#5475 Move CSRF token insertion from JS to easywidgets

v1.1.0
closed
nobody
General
2015-08-20
2012-12-17
Rich Bowen
No

Standard forms across on Allura have a _session_id field inserted by JS. AJAX forms insert it themselves. This is for CSRF protection.

For the standard forms, we can make them work without JS by inserting the field server-side instead of client-side. The ForgeForm class seems like a useful place to do this. Other manually-constructed forms (e.g. I know ForgeImporter templates have some, others are around too probably) will need it in the jinja template. A one-line macro seems like a good way to handle that.

AJAX forms can stay as-is, they use JS already anyway.

Related

Tickets: #5475

Discussion

1 2 > >> (Page 1 of 2)
  • Dave Brondsema

    Dave Brondsema - 2012-12-17

    The new forge tools require javascript to POST any form (due to the current way we implement CRSF protection).

    Login, logout, and viewing pages (including download) work without javscript.

     
  • Dave Brondsema

    Dave Brondsema - 2012-12-17
    • milestone: limbo --> forge-backlog
     
  • Rich Bowen - 2012-12-21

    So, is our official position on this "wontfix", or is this a wait and see?

     
  • Chris Tsai - 2012-12-26
    • labels: --> support, p3
     
  • Dave Brondsema

    Dave Brondsema - 2013-01-02

    Wait and see. I would like it to be changed and not require JS for all the development tool pages.

     
  • Kyle Adams

    Kyle Adams - 2013-01-02

    FWIW, I'm fairly certain the new 5 star review stuff is going to be wonky without JS. It hasn't been tested for non-JS support. Ditto for the new enterprise pages/designs. We probably need to huddle with Product, Engineering, and Community and make a decision about how whether JS needs to be a requirement.

     
  • Anonymous - 2013-03-17

    Originally by: fabiankeil

    While I can log in without JavaScript, the "log out" link is hidden. I can "view source" and c&p the "log out" URL into the address bar, but I wouldn't call this "working".

    I hope that the POST issues will be fixed before the "new design" is forced on projects that don't enable it voluntary due to all the accessibility issues.

    If security-conscious users are no longer supposed to be able to use SF, it would be great if this could be at least clearly documented.

     
  • Anonymous - 2013-04-21

    Originally by: curaga

    Please implement this. It's becoming important due to the force-upgrade of all SF projects to Allura.

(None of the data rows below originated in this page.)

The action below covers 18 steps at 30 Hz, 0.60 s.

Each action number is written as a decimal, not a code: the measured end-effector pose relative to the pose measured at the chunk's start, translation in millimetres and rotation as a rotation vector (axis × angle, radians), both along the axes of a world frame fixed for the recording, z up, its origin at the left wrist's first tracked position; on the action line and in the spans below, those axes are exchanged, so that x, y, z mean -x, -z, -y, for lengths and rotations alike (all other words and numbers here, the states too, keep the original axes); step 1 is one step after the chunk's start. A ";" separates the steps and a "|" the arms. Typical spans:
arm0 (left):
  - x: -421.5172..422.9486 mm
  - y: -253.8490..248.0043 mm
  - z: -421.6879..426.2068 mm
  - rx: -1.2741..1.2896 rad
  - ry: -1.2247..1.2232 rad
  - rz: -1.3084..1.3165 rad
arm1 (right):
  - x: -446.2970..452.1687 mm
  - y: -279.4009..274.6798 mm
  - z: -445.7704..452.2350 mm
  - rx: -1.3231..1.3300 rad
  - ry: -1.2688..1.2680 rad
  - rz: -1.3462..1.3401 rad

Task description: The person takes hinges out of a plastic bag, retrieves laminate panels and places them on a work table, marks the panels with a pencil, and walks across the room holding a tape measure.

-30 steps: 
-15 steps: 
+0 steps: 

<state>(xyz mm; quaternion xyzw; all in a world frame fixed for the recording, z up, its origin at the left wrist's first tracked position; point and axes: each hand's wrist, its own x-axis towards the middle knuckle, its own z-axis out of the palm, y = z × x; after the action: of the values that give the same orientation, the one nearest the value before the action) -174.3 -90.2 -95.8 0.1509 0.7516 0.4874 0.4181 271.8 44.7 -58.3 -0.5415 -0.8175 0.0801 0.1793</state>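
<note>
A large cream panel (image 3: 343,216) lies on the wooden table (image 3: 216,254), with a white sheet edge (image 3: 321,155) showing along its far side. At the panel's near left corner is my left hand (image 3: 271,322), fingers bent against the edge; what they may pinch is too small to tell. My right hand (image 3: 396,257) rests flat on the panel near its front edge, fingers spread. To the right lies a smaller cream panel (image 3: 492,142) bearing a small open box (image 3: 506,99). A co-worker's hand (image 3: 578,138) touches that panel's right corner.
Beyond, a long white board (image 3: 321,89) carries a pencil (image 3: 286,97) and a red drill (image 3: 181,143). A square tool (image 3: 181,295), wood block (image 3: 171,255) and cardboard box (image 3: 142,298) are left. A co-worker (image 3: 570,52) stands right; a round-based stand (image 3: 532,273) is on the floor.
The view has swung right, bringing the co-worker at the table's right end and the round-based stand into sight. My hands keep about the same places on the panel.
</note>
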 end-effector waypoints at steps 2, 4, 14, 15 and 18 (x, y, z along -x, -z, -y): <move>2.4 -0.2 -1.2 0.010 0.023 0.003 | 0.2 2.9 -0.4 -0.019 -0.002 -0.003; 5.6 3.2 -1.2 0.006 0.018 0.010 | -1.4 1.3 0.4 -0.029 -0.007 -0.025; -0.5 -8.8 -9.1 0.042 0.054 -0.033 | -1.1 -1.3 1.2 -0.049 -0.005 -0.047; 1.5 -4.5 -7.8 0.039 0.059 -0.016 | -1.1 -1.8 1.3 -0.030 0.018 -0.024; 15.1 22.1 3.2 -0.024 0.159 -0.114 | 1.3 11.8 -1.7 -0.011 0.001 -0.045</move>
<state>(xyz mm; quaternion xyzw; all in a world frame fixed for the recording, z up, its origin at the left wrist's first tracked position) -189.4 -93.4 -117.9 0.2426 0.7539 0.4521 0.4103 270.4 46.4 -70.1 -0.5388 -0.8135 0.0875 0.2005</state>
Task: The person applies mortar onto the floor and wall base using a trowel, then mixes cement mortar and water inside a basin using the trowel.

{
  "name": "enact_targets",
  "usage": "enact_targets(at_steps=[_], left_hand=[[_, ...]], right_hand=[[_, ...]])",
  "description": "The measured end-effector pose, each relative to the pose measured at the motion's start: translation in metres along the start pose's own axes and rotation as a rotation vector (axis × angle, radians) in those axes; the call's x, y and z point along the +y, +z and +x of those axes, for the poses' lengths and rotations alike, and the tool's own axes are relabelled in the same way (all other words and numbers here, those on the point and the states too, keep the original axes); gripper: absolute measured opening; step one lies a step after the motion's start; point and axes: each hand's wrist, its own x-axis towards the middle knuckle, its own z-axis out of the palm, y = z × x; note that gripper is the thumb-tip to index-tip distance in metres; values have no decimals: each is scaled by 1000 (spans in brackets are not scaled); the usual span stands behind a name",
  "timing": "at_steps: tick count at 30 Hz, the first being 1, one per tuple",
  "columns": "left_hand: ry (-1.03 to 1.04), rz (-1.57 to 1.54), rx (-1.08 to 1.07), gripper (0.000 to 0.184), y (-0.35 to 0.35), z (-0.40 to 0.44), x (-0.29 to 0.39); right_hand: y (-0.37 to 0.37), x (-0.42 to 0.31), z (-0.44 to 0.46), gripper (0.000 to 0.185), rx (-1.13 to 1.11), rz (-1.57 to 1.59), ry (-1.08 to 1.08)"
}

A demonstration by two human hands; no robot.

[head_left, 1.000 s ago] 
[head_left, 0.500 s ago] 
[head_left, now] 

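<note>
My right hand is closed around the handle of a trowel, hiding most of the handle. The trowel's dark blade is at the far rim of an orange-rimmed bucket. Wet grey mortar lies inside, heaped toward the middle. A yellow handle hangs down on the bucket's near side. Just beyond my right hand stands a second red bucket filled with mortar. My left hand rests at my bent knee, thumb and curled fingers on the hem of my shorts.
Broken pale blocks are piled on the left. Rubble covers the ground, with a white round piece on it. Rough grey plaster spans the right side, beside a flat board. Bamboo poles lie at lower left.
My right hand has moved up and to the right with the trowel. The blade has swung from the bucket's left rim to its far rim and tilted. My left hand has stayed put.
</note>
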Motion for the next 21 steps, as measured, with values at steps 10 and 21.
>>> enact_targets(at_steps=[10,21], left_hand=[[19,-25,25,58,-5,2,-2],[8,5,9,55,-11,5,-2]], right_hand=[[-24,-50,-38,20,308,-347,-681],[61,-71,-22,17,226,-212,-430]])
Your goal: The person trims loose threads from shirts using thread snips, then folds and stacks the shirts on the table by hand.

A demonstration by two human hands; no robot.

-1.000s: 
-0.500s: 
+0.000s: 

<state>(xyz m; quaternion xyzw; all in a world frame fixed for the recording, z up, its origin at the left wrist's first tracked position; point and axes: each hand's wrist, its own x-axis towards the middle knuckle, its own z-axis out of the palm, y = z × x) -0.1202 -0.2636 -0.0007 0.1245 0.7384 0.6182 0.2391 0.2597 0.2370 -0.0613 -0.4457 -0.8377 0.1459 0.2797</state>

    Creating new tickets does not work without JS, or even on older browsers with JS. In both cases it redirects to the login page, which states that you're already logged in.

     
  • Anonymous - 2013-04-22

    Originally by: *anonymous

    No idea why my previous message is declared "Anonymous" and "awaiting moderation".

    I was logged in when I wrote it and it worked as expected on 2013-03-17.

     
  • Dave Brondsema

    Dave Brondsema - 2013-04-22

    We will consider working this into our development schedule, but as said, please contact SourceForge support to request an upgrade delay if this is very important to your project.

     
  • Anonymous - 2013-04-24

    Originally by: kolpotoru

    I have complain about sourceforge.net that with each new upgrade sourceforge.net is becoming worse i remember the good old days when pages look simple and there were direct download links to files which was much easier but now the pages are much bulkier takes lot time to load this is a big problem where internet speed is slow & new download system much complicated and difficult to download with download manager & many times refuses to download.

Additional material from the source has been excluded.